Jim Mallard, technology director of the International Association of Crime Analysts, agreed that data drive everything else. "Analysts must have good, clean data that are readily available," he said. Mallard urged participants to sit down and have a frank discussion about the quality of the data in their data management systems. "The size of the agency does not matter," Mallard continued. "If you have 50 or 500 officers, you can still manage data using programs like Microsoft Access."

Participants identified potential non-traditional data sources like social networking sites. They agreed that the data are limitless, and they need to be creative in what they look for. Susan Smith, a crime analyst in the Shawnee (Kan.) Police Department, encouraged departments to look at new kinds of data such as eviction data, school data, zoning information and mental health data.

Jim Lucht, director of the Providence Plan, discussed one particular tool that agencies can use to access data on returning prisoners. His group worked with NIJ, the Department of Corrections, the Providence Police Department and a reentry service organization to build a system that maps people coming out of prison, offense type and available services based on offense type. "The Internet-based system allows for easy communication between police and probation," Lucht said. The system also enables reentry groups to give service referrals and get statistics from policy initiatives.

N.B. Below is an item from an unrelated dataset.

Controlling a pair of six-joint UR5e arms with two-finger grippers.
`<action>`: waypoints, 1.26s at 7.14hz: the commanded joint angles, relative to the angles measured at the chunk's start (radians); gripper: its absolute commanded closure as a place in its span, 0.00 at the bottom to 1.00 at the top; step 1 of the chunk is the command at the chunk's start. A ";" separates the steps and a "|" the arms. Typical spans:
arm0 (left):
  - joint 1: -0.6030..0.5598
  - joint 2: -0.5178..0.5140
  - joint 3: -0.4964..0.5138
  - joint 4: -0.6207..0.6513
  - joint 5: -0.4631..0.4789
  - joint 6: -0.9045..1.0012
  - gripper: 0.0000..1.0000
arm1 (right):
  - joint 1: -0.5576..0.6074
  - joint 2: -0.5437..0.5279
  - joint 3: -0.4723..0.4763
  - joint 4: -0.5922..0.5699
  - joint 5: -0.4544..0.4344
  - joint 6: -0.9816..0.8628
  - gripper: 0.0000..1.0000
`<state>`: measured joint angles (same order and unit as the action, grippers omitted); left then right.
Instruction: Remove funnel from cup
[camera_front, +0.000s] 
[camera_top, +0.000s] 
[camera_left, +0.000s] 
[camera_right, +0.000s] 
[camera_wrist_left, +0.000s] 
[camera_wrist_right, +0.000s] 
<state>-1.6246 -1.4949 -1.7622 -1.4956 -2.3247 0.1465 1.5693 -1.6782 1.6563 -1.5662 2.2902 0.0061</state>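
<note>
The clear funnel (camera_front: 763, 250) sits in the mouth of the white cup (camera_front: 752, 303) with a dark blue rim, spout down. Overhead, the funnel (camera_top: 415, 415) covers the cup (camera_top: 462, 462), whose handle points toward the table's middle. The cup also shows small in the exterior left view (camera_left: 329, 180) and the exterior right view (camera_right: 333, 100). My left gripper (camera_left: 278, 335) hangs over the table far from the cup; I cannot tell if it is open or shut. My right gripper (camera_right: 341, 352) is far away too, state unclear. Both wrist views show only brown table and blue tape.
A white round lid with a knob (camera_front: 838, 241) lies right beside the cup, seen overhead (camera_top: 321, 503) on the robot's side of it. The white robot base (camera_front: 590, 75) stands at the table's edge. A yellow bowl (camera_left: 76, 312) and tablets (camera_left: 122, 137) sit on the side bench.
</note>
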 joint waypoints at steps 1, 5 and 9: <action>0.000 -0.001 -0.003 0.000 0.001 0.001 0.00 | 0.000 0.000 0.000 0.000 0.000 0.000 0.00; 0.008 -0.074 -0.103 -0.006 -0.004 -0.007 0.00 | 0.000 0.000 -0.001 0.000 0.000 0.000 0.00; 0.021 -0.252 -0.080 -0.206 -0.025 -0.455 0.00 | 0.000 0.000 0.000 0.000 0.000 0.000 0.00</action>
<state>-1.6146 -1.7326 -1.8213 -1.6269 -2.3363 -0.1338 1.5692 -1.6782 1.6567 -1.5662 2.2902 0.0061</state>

Participants also emphasized the importance of having an effective analyst: "If your department is too small, borrow an analyst from a larger neighboring agency," Smith suggested.

"We are changing the way we do police work," explained Michael Freeman, civilian analyst/reserve officer at the Dallas Fusion Center. "It is no longer reactive — it is proactive," he said. "We can throw a dot on a map, but we must know what is behind that dot, what is behind that crime problem." Freeman stressed the importance of having an analyst with a police background. "Crime — analysts who lack a police background often look at the information and do not see that something is missing," he said.